Para Bruno Lima Rocha, EUA repetem tática usada nos anos da Guerra FriaArquivo Pessoal
“Todo o imbróglio da Lava Jato se deu porque o Brasil estava tendo relações diretas com o FBI [Departamento Federal de Investigação dos EUA] por meio de autoridades do Ministério Público e até da Justiça”, lembra o cientista político, jornalista e professor de relações internacionais das Faculdades São Francisco de Assis (Unifin), Bruno Lima Rocha.
'Incomum e inadequada'
A carta enviada à Secretaria de Segurança do Rio de Janeiro foi assinada pelo representante da Divisão Antidrogas dos EUA, James Sparks.
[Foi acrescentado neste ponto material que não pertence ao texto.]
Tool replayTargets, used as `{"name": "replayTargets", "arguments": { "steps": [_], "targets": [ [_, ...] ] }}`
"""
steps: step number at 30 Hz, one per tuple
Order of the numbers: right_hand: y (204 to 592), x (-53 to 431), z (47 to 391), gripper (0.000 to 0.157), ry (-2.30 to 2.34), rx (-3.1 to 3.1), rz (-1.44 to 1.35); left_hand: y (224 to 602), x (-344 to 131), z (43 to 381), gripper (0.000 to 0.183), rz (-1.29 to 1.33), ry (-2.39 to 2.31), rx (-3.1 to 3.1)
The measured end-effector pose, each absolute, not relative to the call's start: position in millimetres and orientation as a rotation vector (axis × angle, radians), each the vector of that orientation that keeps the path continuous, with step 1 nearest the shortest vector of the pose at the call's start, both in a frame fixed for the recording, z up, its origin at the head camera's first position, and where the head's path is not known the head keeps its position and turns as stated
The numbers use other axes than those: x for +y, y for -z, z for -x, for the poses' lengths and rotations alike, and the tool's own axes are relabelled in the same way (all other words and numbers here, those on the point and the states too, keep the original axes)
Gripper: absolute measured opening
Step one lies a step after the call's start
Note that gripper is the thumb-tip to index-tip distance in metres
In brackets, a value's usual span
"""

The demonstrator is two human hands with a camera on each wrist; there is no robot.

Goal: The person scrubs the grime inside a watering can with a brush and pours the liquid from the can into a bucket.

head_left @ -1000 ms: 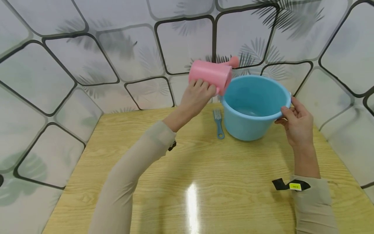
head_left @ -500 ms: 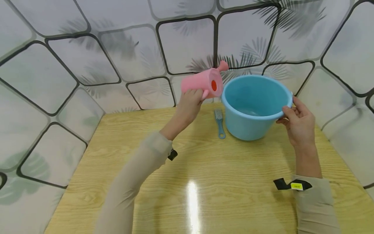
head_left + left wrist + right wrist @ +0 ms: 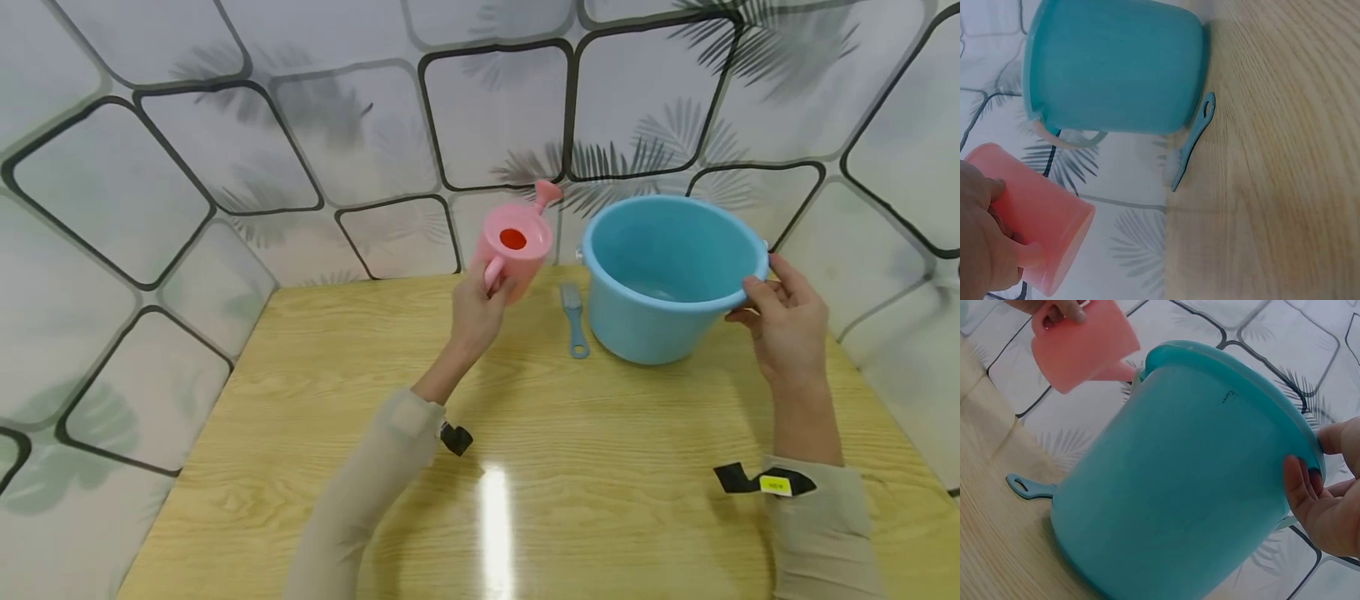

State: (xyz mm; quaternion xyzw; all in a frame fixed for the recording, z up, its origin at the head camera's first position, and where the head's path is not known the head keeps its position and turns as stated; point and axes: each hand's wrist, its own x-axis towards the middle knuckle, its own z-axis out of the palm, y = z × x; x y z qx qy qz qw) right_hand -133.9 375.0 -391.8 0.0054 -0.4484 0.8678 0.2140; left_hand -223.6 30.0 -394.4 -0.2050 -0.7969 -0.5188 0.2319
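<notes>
My left hand (image 3: 477, 315) grips the handle of a pink watering can (image 3: 517, 250), held above the table left of the bucket. The can stands slightly tilted, its round top opening and spout visible in the head view. In the left wrist view, fingers curl round the handle of the watering can (image 3: 1047, 212). A light blue bucket (image 3: 645, 329) stands upright at the back right. My right hand (image 3: 791, 329) pinches its rim on the right side. The right wrist view shows the thumb and fingers of the right hand (image 3: 1329, 494) on either side of the bucket's rim.
A small blue brush (image 3: 575, 321) lies on the wooden table (image 3: 600, 433), just left of the bucket. Patterned white wall covering (image 3: 495, 117) rises behind the table and along both sides. The bucket's pale handle (image 3: 1072, 140) hangs on its side.
The left hand has drawn the watering can left and down, away from the bucket. The can has turned from lying tipped sideways to nearly upright. The right hand still holds the rim.
</notes>
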Motion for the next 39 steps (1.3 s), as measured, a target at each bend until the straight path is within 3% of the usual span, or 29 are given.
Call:
{"name": "replayTargets", "arguments": {
  "steps": [10, 16, 22, 30, 39],
  "targets": [
    [390, 376, 132, 0.065, -2.238, -1.415, 0.092, 412, -5, 210, 0.029, 0.381, 1.537, -2.125],
    [387, 376, 129, 0.052, -2.085, -1.524, 0.385, 420, -25, 204, 0.026, 0.262, 1.601, -2.068],
    [389, 369, 128, 0.038, -1.467, -1.771, 0.612, 423, -43, 201, 0.021, 0.161, 1.628, -2.067],
    [393, 341, 125, 0.039, -0.895, -1.829, 0.393, 437, -69, 196, 0.034, 0.045, 1.667, -2.01],
    [368, 279, 126, 0.05, -0.752, -1.559, 0.016, 432, -92, 194, 0.031, 0.049, 1.731, -1.925]
  ]
}}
Ela manifesta as condolências do governo norte-americano pela perda de quatro policiais durante a Operação Contenção nos complexos do Alemão e da Penha. A operação, entretanto, registrou 121 mortes. Na sequência, colocou-se à disposição para “qualquer apoio que se faça necessário”.
“Isso não é algo que caiba ao governo dos Estados Unidos fazer. Afinal de contas, eles têm uma série de problemas com drogas também, com o narcotráfico e com grupos ilegais como a máfia. E ninguém faz isso quando acontece alguma coisa como essa nos EUA”, argumentou Seabra.
Guerra fria
“Essa ideia de classificar como narcoterrorismo seria uma espécie de uma ingerência”, disse Rocha ao lembrar que, assim como Israel, os EUA sempre tentam entrar no nível da chamada "paradiplomacia", que, segundo o professor, é uma relação entre níveis de governos subnacionais: secretarias de Estado, prefeituras e demais níveis de governo que estão abaixo do governo dos países.
Dessa forma, acrescenta, toda força policial ou militar que tem elementos de ligação com instituições locais pode também acabar tendo uma série de vínculos com o governo dos Estados Unidos e os governos subnacionais do Brasil, “atropelando ou passando ao largo da diplomacia formal do Itamaraty”.
Narcoterrorismo
“O terrorismo tem motivação doutrinária, religiosa, ideológica, política. É um projeto de poder, e não um projeto de acumulação de riqueza. É uma situação muito arriscada, principalmente neste período pré-eleitoral, em meio às tensões vividas em todo o continente”, acrescentou.
Em outubro, Trump admitiu ter autorizado a Agência Central de Inteligência (CIA) a conduzir operações secretas na Venezuela, com o objetivo de pressionar o regime do presidente Nicolás Maduro, sob o argumento de que grandes quantidades de drogas estariam entrando em território norte-americano.
Soberanias violadas
“Eles bombardeiam e assassinam as pessoas, sem muito critério. A questão da Venezuela está mostrando que [os EUA] violam soberanias em nome de um terrorismo supostamente cometido pelo narcotráfico”, disse, ao lembrar que o México também está sendo ameaçado pelo vizinho.
“A presidente Claudia Sheinbaum, inclusive, já declarou que não aceita qualquer ação por terra da CIA dentro do território mexicano. E, de fato, há uma relação bem mais conhecida e complexa do narcotráfico mexicano com os Estados Unidos”, acrescentou.
Para o professor da UnB, a estratégia dos EUA vem desde os anos 50.
“Eles constroem um inimigo externo, infiltrado, e elaboram uma situação em que todo indivíduo é um possível transgressor. Definem um padrão do que é suspeito; do que é terrorista; e do que é insurgente. Adotam então estratégias que são informais, não estatais e ilegais”.
O que fazer
“Esta é uma questão própria nossa. Deveria ser de buscar uma solução nacional para o problema. Enfrentar o crime organizado na fonte de recurso, e não só na base da pirâmide, atacando os pequenos criminosos, sem chegar aos cabeças da organização”, disse.
Rocha defende que, diante do comunicado dos EUA ao Rio de Janeiro, o ideal é uma resposta conjunta de autoridades federais, como Polícia Federal e Itamaraty.
“Eles precisam dizer que o governo do Rio de Janeiro é um dos que não apoiaram a PEC da Segurança Pública, ao lado de operadores políticos que fazem demagogia policial penal. Precisam chamar atenção ao fato de que, ao lado de outros governadores de direita, eles estão tentando se subordinar a um governo estrangeiro”, acrescentou.
Ele sugere, também, tipificar essas atitudes, na forma da lei, como violação de soberania e crime de traição à pátria.
Resposta do governo do Estado
"É neste contexto que o DEA se coloca à disposição para qualquer apoio que se faça necessário. James M. Sparks, que assina a nota, trabalha no Consulado dos Estados Unidos no Rio de Janeiro. Essa interlocução nada tem a ver com qualquer permissão a ações do governo americano em solo brasileiro. Até porque não é permitido pela legislação brasileira", diz o comunicado.